Maimonides argued that the idea that God decrees that an individual is righteous or wicked (as imagined by astrology) is inconsistent with God's command through the prophets to "do this" or "not do this." For according to this mistaken conception, from the beginning of humanity's creation, their nature would draw them to a particular quality, and they could not depart from it. Maimonides saw such a view as inconsistent with the entire Torah, with the justice of retribution for the wicked or reward for the righteous, and with the idea that the world's Judge acts justly.

Maimonides taught that even so, nothing happens in the world without God's permission and desire, as Psalm 135:6 says, "Whatever God wishes, He has done in the heavens and in the earth." Maimonides said that everything happens in accord with God's will, and, nevertheless, we are responsible for our deeds. Explaining how this apparent contradiction is resolved, Maimonides said that just as God desired that fire rises upward and water descends downward, so too, God desired that people have free choice and be responsible for their deeds, without being pulled or forced. Rather, people, on their own initiative, with the knowledge that God granted them, do anything that people can do. Therefore, people are judged according to their deeds. If they do good, they are treated with beneficence. If they do bad, they are treated harshly. This is implied by the prophets.

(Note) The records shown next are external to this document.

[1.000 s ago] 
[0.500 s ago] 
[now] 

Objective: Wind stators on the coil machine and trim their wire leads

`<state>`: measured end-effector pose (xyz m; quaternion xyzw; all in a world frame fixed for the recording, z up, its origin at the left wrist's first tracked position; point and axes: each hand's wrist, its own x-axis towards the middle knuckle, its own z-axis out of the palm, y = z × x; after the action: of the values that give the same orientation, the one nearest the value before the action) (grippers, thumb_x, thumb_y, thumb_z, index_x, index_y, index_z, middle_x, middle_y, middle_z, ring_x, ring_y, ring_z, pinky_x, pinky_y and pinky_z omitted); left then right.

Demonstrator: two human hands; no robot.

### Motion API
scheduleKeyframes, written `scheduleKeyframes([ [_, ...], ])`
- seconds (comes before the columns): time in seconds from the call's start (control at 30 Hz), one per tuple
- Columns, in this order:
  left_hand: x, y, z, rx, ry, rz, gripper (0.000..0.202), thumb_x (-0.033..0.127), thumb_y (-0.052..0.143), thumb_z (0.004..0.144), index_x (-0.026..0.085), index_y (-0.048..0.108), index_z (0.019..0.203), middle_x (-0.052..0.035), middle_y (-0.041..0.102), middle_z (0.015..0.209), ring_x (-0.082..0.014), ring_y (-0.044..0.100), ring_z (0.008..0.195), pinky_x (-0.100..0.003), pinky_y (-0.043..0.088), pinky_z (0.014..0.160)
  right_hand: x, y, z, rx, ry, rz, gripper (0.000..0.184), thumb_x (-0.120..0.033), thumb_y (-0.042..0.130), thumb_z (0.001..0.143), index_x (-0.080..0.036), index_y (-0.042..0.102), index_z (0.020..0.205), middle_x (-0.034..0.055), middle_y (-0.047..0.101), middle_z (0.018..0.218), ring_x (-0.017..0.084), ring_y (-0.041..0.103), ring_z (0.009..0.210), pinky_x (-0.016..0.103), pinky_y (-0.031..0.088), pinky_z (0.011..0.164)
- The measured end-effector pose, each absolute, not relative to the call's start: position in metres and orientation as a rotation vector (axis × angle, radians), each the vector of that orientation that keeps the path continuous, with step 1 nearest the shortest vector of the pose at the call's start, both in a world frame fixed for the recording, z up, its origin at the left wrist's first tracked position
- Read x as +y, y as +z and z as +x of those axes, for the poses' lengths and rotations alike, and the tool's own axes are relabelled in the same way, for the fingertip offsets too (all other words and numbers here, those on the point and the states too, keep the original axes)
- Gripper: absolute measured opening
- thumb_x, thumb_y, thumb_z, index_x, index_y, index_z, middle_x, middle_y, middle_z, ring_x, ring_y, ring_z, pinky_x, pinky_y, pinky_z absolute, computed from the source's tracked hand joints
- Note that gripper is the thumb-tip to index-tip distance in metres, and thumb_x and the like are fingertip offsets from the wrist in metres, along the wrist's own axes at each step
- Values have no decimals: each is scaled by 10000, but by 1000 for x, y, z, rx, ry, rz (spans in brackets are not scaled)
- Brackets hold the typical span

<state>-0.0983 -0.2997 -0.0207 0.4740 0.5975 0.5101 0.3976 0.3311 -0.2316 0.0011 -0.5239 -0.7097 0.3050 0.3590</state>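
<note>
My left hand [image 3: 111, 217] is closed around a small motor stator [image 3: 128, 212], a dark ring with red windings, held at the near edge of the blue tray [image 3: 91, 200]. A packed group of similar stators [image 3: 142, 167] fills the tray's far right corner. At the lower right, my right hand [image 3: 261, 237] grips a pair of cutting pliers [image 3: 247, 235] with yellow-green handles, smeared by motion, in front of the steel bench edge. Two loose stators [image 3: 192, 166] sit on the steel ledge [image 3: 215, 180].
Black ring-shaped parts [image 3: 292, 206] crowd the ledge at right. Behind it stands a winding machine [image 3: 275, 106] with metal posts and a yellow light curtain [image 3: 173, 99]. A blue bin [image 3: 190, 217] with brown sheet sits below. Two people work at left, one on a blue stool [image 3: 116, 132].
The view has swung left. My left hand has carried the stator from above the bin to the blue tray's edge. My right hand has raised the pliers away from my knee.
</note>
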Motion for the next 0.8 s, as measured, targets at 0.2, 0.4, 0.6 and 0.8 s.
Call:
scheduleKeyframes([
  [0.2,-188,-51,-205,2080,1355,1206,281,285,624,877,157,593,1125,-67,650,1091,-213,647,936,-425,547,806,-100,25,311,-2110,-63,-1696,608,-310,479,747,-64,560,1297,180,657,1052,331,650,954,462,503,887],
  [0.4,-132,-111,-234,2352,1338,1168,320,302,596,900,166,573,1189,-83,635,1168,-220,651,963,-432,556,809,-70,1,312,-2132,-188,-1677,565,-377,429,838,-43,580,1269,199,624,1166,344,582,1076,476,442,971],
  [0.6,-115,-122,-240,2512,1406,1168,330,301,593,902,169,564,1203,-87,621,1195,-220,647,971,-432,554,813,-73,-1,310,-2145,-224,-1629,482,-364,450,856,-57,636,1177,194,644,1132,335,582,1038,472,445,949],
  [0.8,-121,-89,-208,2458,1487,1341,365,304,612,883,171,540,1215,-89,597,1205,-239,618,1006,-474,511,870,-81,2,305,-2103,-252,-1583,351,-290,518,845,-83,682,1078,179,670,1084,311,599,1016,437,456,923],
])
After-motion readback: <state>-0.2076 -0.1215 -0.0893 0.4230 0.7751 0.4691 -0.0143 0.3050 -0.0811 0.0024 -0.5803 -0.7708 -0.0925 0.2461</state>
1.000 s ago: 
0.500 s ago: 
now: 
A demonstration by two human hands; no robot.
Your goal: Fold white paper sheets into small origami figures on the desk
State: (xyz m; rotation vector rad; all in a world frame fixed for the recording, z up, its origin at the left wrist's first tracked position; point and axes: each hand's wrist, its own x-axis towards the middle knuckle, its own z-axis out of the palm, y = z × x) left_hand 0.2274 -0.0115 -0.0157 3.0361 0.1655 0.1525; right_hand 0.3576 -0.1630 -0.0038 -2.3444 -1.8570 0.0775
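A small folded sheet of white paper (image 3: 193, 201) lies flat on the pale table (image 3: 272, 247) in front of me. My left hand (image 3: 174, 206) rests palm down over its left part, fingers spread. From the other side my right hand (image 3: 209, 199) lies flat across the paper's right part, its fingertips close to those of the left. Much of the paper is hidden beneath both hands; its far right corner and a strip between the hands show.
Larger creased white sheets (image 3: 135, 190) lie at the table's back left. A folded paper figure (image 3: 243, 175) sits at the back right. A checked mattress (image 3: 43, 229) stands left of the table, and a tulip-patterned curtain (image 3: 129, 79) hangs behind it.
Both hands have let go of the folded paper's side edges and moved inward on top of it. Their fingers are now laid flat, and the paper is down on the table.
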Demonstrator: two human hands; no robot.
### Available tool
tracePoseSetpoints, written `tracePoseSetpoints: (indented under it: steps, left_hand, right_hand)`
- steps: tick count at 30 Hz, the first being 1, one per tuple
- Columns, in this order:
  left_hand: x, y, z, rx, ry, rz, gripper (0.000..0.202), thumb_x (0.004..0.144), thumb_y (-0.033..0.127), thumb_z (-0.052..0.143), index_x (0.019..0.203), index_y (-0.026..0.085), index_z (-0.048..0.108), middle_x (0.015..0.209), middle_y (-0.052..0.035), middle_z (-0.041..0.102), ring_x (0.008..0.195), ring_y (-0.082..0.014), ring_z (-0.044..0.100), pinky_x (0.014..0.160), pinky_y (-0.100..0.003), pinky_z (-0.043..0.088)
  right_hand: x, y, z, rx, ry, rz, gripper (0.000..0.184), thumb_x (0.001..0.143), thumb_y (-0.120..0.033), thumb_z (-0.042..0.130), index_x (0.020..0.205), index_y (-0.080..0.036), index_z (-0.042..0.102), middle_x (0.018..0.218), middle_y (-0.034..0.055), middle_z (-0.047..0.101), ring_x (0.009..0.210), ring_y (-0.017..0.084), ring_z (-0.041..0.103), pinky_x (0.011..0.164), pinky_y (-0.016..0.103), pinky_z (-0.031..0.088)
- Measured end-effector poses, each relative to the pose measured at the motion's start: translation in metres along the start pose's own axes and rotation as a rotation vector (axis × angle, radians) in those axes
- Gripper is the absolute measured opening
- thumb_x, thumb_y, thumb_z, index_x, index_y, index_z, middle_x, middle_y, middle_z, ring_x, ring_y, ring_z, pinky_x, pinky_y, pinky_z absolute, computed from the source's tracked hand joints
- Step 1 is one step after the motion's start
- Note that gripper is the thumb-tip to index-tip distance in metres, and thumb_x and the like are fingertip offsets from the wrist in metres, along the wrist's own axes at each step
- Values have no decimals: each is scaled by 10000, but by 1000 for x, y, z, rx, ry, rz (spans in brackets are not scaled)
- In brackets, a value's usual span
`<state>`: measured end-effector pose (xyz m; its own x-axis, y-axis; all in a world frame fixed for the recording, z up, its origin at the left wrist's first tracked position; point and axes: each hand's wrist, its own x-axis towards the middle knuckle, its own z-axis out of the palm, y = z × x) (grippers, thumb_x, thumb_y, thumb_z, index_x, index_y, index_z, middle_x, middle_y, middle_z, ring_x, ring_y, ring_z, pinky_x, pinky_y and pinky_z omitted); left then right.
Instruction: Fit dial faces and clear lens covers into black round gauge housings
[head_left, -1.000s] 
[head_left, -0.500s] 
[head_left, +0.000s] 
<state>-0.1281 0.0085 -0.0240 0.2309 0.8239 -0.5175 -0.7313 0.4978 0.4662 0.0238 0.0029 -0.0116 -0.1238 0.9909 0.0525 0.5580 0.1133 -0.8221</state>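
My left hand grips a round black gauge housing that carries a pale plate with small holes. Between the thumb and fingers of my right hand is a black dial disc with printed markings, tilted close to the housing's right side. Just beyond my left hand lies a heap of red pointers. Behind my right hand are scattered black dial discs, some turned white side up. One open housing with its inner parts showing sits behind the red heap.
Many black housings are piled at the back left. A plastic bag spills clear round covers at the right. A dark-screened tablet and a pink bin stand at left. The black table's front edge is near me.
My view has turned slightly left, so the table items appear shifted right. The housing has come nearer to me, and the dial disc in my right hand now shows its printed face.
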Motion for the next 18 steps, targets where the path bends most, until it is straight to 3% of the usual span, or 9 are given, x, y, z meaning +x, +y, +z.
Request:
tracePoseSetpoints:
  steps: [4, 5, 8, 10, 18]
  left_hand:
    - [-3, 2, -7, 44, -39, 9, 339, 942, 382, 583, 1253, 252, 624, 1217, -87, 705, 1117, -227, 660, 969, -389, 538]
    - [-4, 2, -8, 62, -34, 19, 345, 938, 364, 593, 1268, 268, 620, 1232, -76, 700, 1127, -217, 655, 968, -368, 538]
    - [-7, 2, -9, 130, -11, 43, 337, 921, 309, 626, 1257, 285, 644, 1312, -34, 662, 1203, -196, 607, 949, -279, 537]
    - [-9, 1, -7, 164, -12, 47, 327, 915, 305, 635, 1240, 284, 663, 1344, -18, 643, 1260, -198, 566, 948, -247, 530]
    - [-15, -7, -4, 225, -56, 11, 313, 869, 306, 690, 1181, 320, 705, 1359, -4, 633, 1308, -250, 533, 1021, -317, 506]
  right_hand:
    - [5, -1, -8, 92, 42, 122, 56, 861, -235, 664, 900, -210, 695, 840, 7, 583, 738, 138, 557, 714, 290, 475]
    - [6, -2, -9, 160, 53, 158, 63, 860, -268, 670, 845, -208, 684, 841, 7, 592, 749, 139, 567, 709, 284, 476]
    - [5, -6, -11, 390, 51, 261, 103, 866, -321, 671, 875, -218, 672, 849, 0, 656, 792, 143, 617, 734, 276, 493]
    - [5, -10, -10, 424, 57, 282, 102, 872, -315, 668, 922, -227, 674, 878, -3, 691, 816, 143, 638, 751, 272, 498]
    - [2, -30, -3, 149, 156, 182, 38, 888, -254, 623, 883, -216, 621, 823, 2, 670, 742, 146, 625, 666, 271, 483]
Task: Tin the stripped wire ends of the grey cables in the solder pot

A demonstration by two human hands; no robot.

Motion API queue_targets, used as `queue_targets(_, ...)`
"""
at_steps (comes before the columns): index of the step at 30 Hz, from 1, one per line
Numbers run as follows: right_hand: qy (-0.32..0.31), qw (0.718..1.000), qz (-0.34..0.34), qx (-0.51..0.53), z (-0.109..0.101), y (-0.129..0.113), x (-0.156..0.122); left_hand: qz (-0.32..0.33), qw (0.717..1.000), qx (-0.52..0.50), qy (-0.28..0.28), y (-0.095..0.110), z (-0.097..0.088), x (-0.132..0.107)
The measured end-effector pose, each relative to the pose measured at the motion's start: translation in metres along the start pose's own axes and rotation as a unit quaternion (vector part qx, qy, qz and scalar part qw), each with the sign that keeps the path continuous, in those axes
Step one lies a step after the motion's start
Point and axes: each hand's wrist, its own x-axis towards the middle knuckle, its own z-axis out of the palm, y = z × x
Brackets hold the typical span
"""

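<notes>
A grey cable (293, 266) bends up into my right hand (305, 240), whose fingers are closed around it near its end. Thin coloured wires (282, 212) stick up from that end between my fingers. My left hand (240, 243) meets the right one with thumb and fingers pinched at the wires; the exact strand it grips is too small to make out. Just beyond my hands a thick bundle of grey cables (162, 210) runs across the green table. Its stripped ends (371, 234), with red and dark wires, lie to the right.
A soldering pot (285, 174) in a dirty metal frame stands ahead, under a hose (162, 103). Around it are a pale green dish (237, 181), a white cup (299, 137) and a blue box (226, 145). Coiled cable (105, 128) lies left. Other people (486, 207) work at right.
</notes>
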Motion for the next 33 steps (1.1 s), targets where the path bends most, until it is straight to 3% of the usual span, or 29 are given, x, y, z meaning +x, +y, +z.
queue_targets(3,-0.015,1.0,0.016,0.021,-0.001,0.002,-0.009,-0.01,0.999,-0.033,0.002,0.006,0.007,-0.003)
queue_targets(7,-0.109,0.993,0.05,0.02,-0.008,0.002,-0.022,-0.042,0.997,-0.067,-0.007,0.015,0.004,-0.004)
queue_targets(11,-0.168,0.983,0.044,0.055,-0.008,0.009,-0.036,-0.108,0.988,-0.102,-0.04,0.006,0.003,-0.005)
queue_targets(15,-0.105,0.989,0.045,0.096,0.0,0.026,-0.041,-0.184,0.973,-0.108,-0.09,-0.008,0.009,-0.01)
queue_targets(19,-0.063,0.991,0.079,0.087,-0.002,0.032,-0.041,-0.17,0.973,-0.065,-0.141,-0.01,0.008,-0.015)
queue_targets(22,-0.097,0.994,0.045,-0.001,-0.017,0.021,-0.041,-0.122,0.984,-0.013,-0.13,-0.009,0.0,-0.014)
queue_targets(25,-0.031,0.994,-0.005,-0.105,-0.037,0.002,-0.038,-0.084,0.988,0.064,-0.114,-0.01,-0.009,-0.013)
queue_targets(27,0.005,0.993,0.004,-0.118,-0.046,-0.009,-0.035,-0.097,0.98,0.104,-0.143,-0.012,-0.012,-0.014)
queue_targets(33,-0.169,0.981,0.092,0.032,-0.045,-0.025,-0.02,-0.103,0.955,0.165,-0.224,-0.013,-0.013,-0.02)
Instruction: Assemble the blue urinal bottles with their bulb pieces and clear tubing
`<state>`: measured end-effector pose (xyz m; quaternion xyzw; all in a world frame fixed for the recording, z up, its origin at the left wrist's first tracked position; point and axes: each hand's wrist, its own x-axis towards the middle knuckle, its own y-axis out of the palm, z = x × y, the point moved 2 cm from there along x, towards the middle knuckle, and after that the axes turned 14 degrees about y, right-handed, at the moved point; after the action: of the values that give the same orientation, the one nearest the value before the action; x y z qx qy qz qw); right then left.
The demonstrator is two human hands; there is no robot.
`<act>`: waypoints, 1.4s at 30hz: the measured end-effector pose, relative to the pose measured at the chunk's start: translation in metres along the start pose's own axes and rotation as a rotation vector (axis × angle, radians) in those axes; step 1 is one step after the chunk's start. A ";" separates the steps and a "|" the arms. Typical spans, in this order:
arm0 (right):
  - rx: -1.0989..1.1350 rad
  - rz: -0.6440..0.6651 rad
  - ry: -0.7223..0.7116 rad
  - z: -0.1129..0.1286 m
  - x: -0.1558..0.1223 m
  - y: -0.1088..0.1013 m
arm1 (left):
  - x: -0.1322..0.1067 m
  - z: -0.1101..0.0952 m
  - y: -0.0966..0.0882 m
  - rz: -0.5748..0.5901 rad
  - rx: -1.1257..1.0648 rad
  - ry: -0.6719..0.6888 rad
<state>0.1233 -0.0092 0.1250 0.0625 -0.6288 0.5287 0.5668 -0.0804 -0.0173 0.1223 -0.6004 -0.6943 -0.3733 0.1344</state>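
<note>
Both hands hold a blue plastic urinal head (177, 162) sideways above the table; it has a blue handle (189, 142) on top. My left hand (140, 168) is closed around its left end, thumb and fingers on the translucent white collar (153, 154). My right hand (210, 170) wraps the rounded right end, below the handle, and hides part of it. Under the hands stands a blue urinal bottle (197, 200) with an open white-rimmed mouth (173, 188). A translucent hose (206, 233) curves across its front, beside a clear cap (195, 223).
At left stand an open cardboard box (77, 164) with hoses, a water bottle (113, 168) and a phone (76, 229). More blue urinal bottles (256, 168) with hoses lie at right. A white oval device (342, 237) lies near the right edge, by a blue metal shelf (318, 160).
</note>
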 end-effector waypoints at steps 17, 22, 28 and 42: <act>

Maimonides acknowledged that one might ask: Since God knows everything that will occur before it comes to pass, does God not know whether a person will be righteous or wicked? And if God knows that a person will be righteous, it would appear impossible for that person not to be righteous. However, if one would say that despite God's knowledge that the person would be righteous it is possible for the person to be wicked, then God's knowledge would be incomplete. Maimonides taught that just as it is beyond human potential to comprehend God's essential nature, as Exodus 33:20 says, "No man will perceive Me and live," so, too, it is beyond human potential to comprehend God's knowledge. This was what Isaiah intended when Isaiah 55:8 says, "For My thoughts are not your thoughts, nor your ways, My ways." Accordingly, we do not have the potential to conceive how God knows all the creations and their deeds. But Maimonides said that it is without doubt that people's actions are in their own hands and God does not decree them. Consequently, the prophets taught that people are judged according to their deeds.

===Deuteronomy chapter 12===
Expounding Deuteronomy 12:20, Maimonides taught that one should not kill animals for the purpose of practicing cruelty or for sport.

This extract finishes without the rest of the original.